> **Problem requirements**
Return the lines below exactly, starting with the line that contains "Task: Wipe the" and stopping after the last line.
──────
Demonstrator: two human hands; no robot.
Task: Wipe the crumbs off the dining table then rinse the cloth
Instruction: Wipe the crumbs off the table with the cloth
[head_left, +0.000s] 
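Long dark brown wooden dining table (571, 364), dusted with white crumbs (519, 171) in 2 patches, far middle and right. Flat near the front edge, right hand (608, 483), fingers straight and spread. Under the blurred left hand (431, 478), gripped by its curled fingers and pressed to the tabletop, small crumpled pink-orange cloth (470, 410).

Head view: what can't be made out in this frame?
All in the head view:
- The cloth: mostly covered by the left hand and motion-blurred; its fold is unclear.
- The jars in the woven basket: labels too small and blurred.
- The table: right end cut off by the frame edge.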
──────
> **Solution below**
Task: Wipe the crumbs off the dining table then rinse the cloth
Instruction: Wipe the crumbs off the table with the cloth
[head_left, +0.000s] 
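Long dark brown wooden dining table (571, 364), dusted with white crumbs (519, 171) in 2 patches, far middle and right. Flat near the front edge, right hand (608, 483), fingers straight and spread. Under the blurred left hand (431, 478), gripped by its curled fingers and pressed to the tabletop, small crumpled pink-orange cloth (470, 410).

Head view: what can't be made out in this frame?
All in the head view:
- The cloth: mostly covered by the left hand and motion-blurred; its fold is unclear.
- The jars in the woven basket: labels too small and blurred.
- The table: right end cut off by the frame edge.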

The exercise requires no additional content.